GOAL OF THE EXERCISE
Keeping every word the same, return the listing from its first line until the line holding "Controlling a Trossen" has been returned as well.

------ DATASET EXCERPT ------

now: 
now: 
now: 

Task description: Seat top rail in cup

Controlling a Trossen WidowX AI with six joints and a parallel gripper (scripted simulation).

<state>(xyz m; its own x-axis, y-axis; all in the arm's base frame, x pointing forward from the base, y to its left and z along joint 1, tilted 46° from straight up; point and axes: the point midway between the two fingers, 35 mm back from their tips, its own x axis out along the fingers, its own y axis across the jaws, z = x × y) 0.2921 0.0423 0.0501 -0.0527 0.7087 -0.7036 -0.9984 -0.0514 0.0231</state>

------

YOUR SOLUTION
now: 
now: 
now: 

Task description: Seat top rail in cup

Controlling a Trossen WidowX AI with six joints and a parallel gripper (scripted simulation).

Response complete; there is no more output.